- **Task details**: Copy, from the material below, each line where "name" shows up.

- **Given material**:
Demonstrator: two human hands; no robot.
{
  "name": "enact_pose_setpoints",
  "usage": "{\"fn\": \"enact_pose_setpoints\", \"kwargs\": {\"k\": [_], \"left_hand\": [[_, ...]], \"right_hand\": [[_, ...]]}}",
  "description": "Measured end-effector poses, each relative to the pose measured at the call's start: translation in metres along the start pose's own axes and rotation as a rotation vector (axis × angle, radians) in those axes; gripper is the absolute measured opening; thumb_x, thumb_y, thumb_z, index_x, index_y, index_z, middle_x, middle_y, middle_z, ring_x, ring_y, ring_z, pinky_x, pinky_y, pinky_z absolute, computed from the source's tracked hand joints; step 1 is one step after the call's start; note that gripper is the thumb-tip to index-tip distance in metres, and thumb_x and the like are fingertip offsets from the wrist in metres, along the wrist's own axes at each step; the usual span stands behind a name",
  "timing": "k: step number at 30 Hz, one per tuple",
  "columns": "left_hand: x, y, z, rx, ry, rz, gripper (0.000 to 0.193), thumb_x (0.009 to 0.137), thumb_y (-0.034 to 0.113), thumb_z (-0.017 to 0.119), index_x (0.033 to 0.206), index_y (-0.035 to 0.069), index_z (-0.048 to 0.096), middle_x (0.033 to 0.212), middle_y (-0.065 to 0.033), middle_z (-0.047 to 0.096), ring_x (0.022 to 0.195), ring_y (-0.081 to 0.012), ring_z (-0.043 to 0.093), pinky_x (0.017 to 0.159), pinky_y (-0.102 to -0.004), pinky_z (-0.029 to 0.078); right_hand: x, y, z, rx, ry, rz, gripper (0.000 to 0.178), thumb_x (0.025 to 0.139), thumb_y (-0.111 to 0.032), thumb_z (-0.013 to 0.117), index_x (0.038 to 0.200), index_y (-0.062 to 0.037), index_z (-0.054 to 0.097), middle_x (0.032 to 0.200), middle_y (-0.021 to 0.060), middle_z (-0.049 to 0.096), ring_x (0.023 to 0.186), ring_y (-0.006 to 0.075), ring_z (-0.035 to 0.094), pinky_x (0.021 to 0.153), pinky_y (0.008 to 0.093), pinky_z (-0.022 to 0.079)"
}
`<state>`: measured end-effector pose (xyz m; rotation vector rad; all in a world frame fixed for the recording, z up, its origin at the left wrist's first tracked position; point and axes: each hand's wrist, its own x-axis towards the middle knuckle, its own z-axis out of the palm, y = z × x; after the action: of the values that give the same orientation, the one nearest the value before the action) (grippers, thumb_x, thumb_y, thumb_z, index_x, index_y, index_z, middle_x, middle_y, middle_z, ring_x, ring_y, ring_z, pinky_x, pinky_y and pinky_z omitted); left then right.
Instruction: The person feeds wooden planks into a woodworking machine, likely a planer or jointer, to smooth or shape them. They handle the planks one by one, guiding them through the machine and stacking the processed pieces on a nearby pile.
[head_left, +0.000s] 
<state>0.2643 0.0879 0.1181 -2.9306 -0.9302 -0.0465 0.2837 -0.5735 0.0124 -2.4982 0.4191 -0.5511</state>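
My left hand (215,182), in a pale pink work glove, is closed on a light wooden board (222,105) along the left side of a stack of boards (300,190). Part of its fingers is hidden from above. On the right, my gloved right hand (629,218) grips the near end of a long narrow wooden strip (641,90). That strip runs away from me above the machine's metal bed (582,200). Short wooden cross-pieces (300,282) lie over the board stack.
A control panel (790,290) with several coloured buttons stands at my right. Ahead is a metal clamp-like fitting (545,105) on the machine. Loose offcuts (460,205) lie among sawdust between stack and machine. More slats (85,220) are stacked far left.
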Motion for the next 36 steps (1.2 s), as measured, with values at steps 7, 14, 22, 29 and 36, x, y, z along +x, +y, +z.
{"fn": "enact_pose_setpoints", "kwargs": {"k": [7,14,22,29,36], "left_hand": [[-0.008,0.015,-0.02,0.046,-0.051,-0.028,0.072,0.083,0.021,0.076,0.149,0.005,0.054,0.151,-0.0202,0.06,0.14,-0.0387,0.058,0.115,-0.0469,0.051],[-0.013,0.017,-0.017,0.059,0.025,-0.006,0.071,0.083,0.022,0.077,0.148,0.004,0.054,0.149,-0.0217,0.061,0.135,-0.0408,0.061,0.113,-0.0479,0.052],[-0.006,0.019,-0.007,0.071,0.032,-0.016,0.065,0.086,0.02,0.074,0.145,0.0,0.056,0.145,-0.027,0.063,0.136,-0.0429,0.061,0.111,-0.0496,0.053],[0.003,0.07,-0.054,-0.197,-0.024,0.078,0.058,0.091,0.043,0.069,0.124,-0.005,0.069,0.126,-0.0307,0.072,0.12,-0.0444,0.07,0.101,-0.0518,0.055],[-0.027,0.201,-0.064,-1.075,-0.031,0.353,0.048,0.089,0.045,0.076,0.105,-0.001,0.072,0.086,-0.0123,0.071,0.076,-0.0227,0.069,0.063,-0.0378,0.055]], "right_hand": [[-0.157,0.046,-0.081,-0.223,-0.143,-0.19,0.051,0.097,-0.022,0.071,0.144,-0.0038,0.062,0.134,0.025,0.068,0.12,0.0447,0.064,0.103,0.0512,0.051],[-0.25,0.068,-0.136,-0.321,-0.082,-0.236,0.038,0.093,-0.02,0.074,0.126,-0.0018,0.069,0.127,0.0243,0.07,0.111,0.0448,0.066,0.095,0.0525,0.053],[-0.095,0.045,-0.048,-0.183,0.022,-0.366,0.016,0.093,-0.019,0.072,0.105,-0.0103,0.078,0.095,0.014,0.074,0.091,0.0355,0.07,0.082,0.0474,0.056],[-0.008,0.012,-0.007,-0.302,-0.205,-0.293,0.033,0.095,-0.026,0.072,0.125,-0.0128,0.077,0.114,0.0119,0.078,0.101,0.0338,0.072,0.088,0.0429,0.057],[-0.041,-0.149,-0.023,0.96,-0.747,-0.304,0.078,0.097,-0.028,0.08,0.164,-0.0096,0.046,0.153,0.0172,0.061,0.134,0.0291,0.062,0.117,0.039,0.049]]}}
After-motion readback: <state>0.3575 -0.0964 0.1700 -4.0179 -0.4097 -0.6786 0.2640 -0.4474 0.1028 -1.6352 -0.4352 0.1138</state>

- **Answer space**:
  "name": "enact_pose_setpoints",
  "description": "Measured end-effector poses, each relative to the pose measured at the call's start: translation in metres along the start pose's own axes and rotation as a rotation vector (axis × angle, radians) in those axes; gripper is the absolute measured opening; thumb_x, thumb_y, thumb_z, index_x, index_y, index_z, middle_x, middle_y, middle_z, ring_x, ring_y, ring_z, pinky_x, pinky_y, pinky_z absolute, computed from the source's tracked hand joints; step 1 is one step after the call's start; note that gripper is the thumb-tip to index-tip distance in metres, and thumb_x and the like are fingertip offsets from the wrist in metres, along the wrist's own axes at each step; the usual span stands behind a name",

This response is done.